:: Records for this exercise ::
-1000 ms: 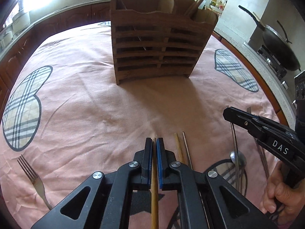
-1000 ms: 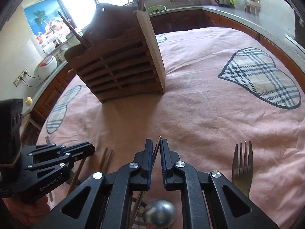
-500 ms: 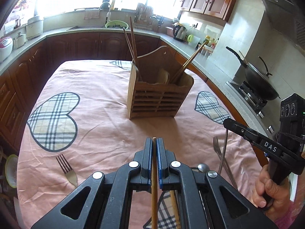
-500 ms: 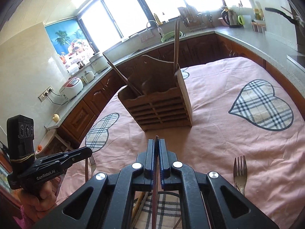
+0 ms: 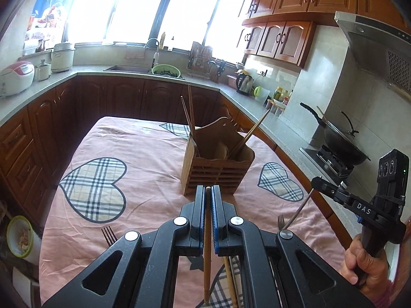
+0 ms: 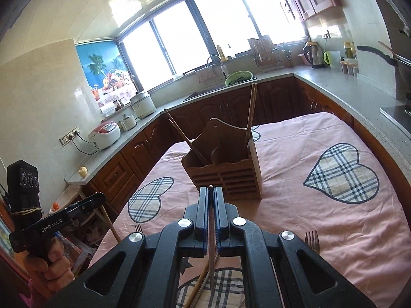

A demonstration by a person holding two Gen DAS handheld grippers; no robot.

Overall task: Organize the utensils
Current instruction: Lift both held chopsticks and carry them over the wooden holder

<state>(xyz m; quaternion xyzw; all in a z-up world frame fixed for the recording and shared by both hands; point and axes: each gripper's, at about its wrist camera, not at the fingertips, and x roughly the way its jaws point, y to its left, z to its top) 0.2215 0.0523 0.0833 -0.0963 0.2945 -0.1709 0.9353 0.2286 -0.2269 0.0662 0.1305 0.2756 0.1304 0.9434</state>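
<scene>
Between the pads of the left claw (image 5: 208,188), well short of the wooden utensil holder (image 5: 217,165) on the pink-clothed tabletop (image 5: 143,179), a wooden chopstick (image 5: 207,246) is clamped tight; the right claw (image 6: 211,188) is likewise clenched on a darker chopstick (image 6: 211,251). Each stick is pinched near one end with its length hanging below, so either could, I judge, swing and catch the holder's rim or the chopsticks already standing inside.
</scene>
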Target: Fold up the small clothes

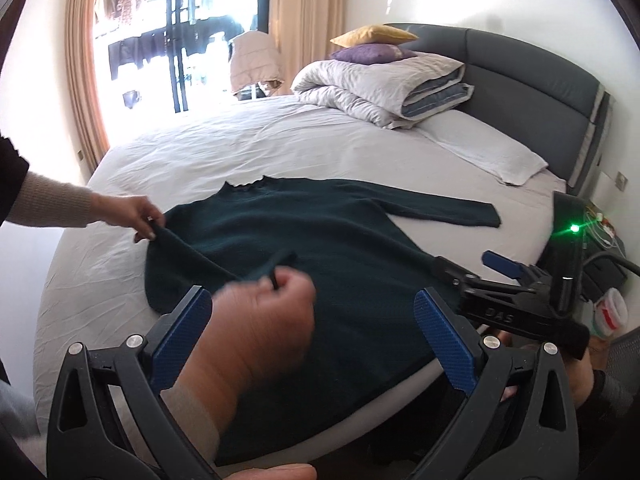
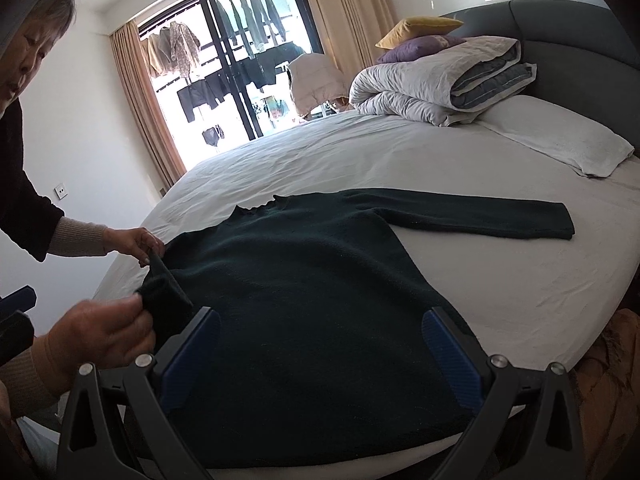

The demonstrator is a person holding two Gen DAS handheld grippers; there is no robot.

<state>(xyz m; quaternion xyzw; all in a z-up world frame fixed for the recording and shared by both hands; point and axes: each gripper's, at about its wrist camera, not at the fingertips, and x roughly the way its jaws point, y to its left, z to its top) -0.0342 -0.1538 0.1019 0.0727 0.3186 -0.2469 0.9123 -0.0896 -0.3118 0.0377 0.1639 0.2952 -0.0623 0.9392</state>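
Two bare hands work the dark green sweater [image 2: 304,280] spread flat on the white bed [image 2: 500,280]: your nearer hand [image 2: 100,340] and farther hand [image 2: 132,244] pinch its left sleeve [image 2: 166,288], folded across the body. Its other sleeve lies stretched out to the right. Your left gripper [image 1: 312,340] and right gripper [image 2: 320,352] both hang near the hem, jaws apart, holding nothing. A folded duvet [image 2: 432,80] sits far right.
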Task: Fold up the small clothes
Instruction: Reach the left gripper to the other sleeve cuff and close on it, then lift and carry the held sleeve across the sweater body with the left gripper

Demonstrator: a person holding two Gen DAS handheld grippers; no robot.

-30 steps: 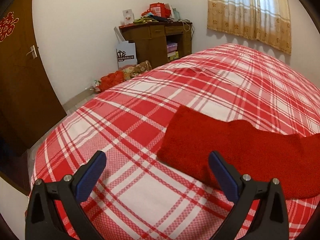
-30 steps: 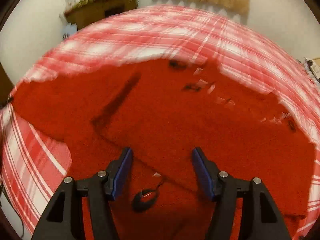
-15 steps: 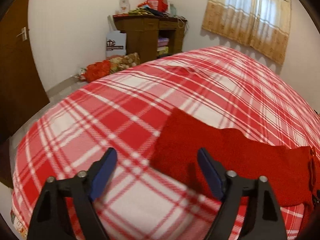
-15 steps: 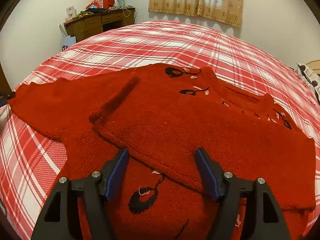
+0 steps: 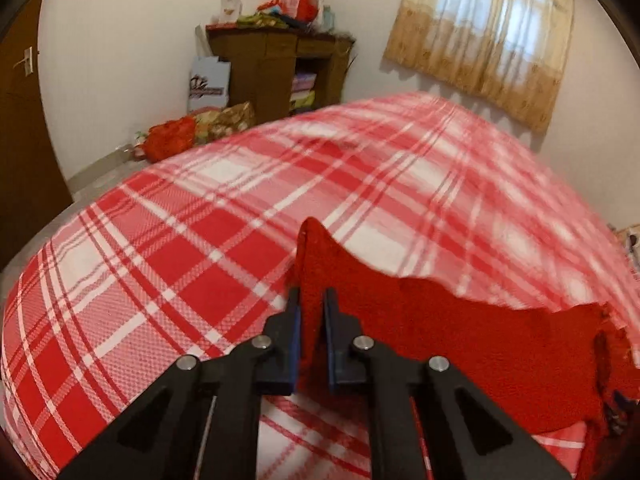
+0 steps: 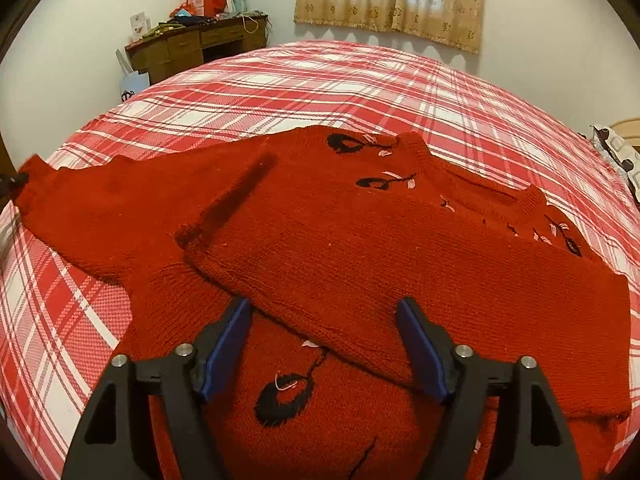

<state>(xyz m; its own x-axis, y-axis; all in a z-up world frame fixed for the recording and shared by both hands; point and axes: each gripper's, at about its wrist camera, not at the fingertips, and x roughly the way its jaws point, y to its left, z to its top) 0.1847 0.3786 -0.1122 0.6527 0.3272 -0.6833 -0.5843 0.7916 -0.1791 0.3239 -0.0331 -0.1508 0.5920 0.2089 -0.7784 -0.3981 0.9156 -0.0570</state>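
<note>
A red knitted sweater [image 6: 360, 248] with black embroidered motifs lies spread on a bed covered by a red-and-white plaid sheet [image 6: 360, 80], its neckline toward the right of the right wrist view. 1 sleeve [image 6: 420, 280] is folded across the chest; the other sleeve [image 5: 460, 328] stretches out toward the left edge of the bed. The left hand-held gripper [image 5: 311, 304] is clenched on the cuff end of that outstretched sleeve, the fabric standing up in a peak between its 2 blue pads [image 5: 295, 332]. The right hand-held gripper [image 6: 324, 320] hangs over the lower body of the sweater, its jaws opening, with nothing pinched between them; the edge of the folded sleeve lies beneath the gap. Beyond the bed stand a dark wooden desk [image 5: 276, 68] piled with clutter and a curtained window [image 5: 488, 36].
</note>
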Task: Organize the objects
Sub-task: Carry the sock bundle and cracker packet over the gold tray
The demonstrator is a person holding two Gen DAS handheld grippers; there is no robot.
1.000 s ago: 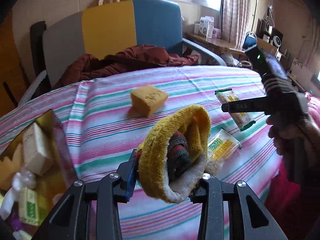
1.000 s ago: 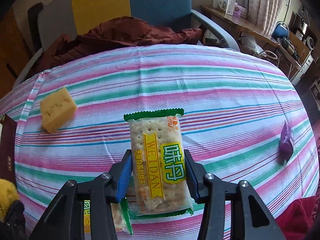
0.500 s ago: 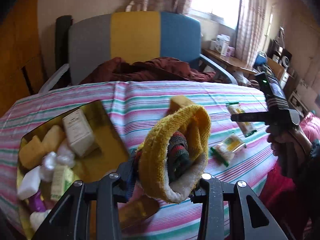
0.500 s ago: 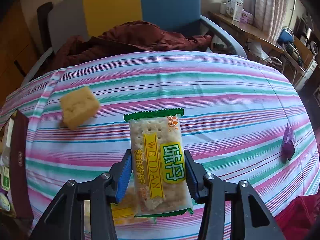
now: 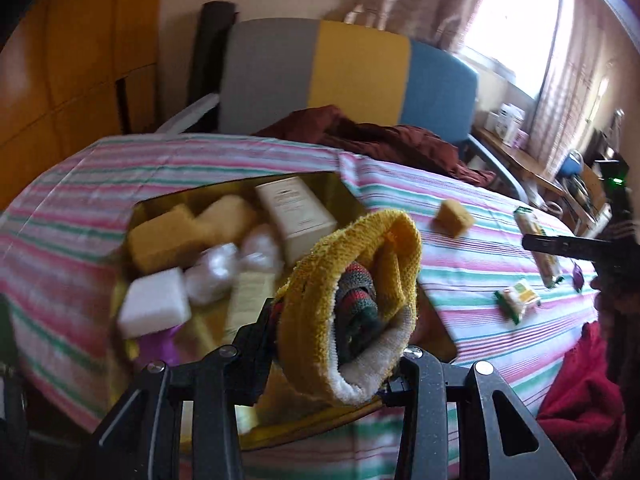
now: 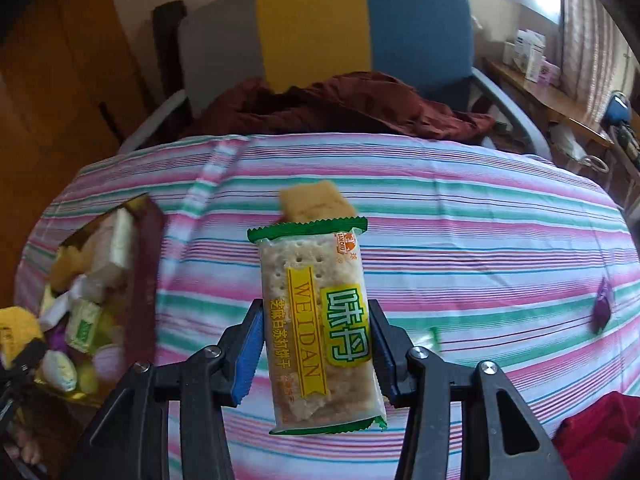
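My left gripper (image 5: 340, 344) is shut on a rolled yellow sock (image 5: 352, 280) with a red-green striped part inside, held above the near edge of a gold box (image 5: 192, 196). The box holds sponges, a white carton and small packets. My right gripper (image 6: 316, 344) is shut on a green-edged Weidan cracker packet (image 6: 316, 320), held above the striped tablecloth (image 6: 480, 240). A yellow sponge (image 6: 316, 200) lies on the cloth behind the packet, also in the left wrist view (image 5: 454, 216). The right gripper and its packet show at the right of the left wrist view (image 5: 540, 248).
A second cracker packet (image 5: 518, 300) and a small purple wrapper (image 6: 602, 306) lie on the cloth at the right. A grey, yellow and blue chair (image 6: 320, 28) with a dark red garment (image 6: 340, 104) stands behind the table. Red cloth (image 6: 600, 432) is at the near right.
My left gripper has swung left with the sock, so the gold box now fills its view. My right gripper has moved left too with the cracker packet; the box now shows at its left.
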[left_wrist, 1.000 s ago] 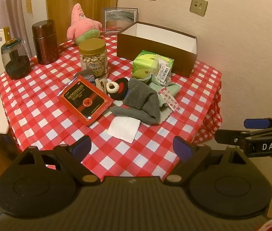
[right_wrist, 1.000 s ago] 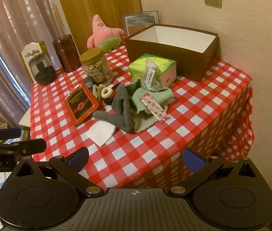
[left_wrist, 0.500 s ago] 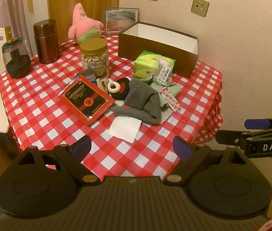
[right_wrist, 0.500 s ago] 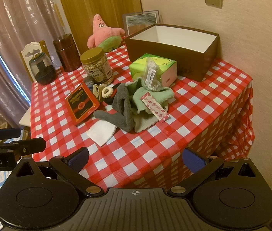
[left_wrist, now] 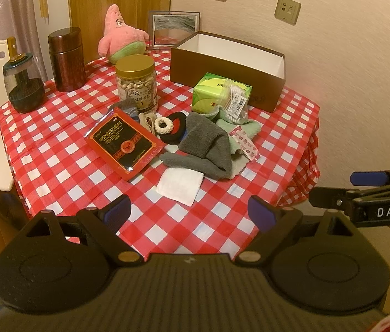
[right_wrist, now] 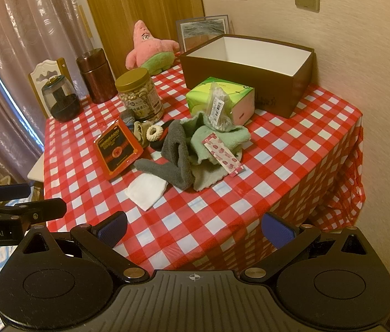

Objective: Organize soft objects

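Nothing on the table [left_wrist: 56,166] has moved; we hold both grippers, left [left_wrist: 189,211] and right [right_wrist: 195,229], wide and empty. Grabbing the grey cloth [left_wrist: 208,149] could drag the plaster strip [left_wrist: 246,144] along.

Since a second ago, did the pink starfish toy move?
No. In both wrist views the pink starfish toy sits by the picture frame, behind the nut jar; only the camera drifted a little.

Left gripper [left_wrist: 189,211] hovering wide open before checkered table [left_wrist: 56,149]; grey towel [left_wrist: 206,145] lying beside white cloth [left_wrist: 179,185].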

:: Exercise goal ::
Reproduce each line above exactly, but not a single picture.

:: Result below ::
-1000 ms: 
-1000 ms: 
-500 ms: 
-500 ms: 
+0 ms: 
+0 ms: 

A demonstration by a person holding two Gen DAS handheld grippers; no robot.

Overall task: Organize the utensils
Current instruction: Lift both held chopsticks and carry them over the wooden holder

<state>(xyz m; quaternion xyzw; all in a z-up world frame fixed for the recording and shared by both hands; point and axes: each gripper's, at about its wrist camera, not at the fingertips, and x roughly the way its jaws point, y to its left, z to its top) 0.2215 0.0523 0.0833 -0.0963 0.2945 -0.1709 0.9353 0.2286 -0.2269 0.0662 0.1305 0.2756 0.1304 0.9434</state>
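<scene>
Between the pads of the left claw (image 5: 208,188), well short of the wooden utensil holder (image 5: 217,165) on the pink-clothed tabletop (image 5: 143,179), a wooden chopstick (image 5: 207,246) is clamped tight; the right claw (image 6: 211,188) is likewise clenched on a darker chopstick (image 6: 211,251). Each stick is pinched near one end with its length hanging below, so either could, I judge, swing and catch the holder's rim or the chopsticks already standing inside.
</scene>
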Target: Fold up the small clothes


The demonstrator is a person holding two Gen DAS handheld grippers; there is no robot.

<state>(xyz m; quaternion xyzw; all in a z-up world frame fixed for the recording and shared by both hands; point and axes: each gripper's, at about its wrist camera, not at the fingertips, and x roughly the way its jaws point, y to its left, z to its top) -0.0342 -0.1538 0.1019 0.0727 0.3186 -0.2469 0.9123 -0.0896 -0.3118 0.0377 0.1639 0.2952 -0.0623 0.9392</state>
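Two bare hands work the dark green sweater [image 2: 304,280] spread flat on the white bed [image 2: 500,280]: your nearer hand [image 2: 100,340] and farther hand [image 2: 132,244] pinch its left sleeve [image 2: 166,288], folded across the body. Its other sleeve lies stretched out to the right. Your left gripper [image 1: 312,340] and right gripper [image 2: 320,352] both hang near the hem, jaws apart, holding nothing. A folded duvet [image 2: 432,80] sits far right.
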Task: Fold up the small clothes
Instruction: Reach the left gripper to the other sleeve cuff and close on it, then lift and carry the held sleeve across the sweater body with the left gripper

Demonstrator: a person holding two Gen DAS handheld grippers; no robot.

-30 steps: 
-30 steps: 
-15 steps: 
-15 steps: 
+0 steps: 
+0 steps: 

<state>(xyz m; its own x-axis, y-axis; all in a z-up world frame fixed for the recording and shared by both hands; point and axes: each gripper's, at about its wrist camera, not at the fingertips, and x roughly the way its jaws point, y to its left, z to its top) 0.1847 0.3786 -0.1122 0.6527 0.3272 -0.6833 -0.5843 0.7916 -0.1791 0.3239 -0.0331 -0.1508 0.5920 0.2089 -0.7784 -0.3981 0.9156 -0.0570</state>
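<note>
A red knitted sweater [image 6: 360, 248] with black embroidered motifs lies spread on a bed covered by a red-and-white plaid sheet [image 6: 360, 80], its neckline toward the right of the right wrist view. 1 sleeve [image 6: 420, 280] is folded across the chest; the other sleeve [image 5: 460, 328] stretches out toward the left edge of the bed. The left hand-held gripper [image 5: 311, 304] is clenched on the cuff end of that outstretched sleeve, the fabric standing up in a peak between its 2 blue pads [image 5: 295, 332]. The right hand-held gripper [image 6: 324, 320] hangs over the lower body of the sweater, its jaws opening, with nothing pinched between them; the edge of the folded sleeve lies beneath the gap. Beyond the bed stand a dark wooden desk [image 5: 276, 68] piled with clutter and a curtained window [image 5: 488, 36].
</note>
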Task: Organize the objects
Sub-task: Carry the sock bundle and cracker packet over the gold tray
The demonstrator is a person holding two Gen DAS handheld grippers; there is no robot.
1.000 s ago: 
1.000 s ago: 
0.500 s ago: 
0.500 s ago: 
now: 
now: 
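My left gripper (image 5: 340, 344) is shut on a rolled yellow sock (image 5: 352, 280) with a red-green striped part inside, held above the near edge of a gold box (image 5: 192, 196). The box holds sponges, a white carton and small packets. My right gripper (image 6: 316, 344) is shut on a green-edged Weidan cracker packet (image 6: 316, 320), held above the striped tablecloth (image 6: 480, 240). A yellow sponge (image 6: 316, 200) lies on the cloth behind the packet, also in the left wrist view (image 5: 454, 216). The right gripper and its packet show at the right of the left wrist view (image 5: 540, 248).
A second cracker packet (image 5: 518, 300) and a small purple wrapper (image 6: 602, 306) lie on the cloth at the right. A grey, yellow and blue chair (image 6: 320, 28) with a dark red garment (image 6: 340, 104) stands behind the table. Red cloth (image 6: 600, 432) is at the near right.
My left gripper has swung left with the sock, so the gold box now fills its view. My right gripper has moved left too with the cracker packet; the box now shows at its left.
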[left_wrist, 1.000 s ago] 
[right_wrist, 1.000 s ago] 
[left_wrist, 0.500 s ago] 
[right_wrist, 0.500 s ago] 
[left_wrist, now] 
[right_wrist, now] 

Objective: Organize soft objects

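Nothing on the table [left_wrist: 56,166] has moved; we hold both grippers, left [left_wrist: 189,211] and right [right_wrist: 195,229], wide and empty. Grabbing the grey cloth [left_wrist: 208,149] could drag the plaster strip [left_wrist: 246,144] along.

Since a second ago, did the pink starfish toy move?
No. In both wrist views the pink starfish toy sits by the picture frame, behind the nut jar; only the camera drifted a little.

Left gripper [left_wrist: 189,211] hovering wide open before checkered table [left_wrist: 56,149]; grey towel [left_wrist: 206,145] lying beside white cloth [left_wrist: 179,185].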

There is nothing further to this answer.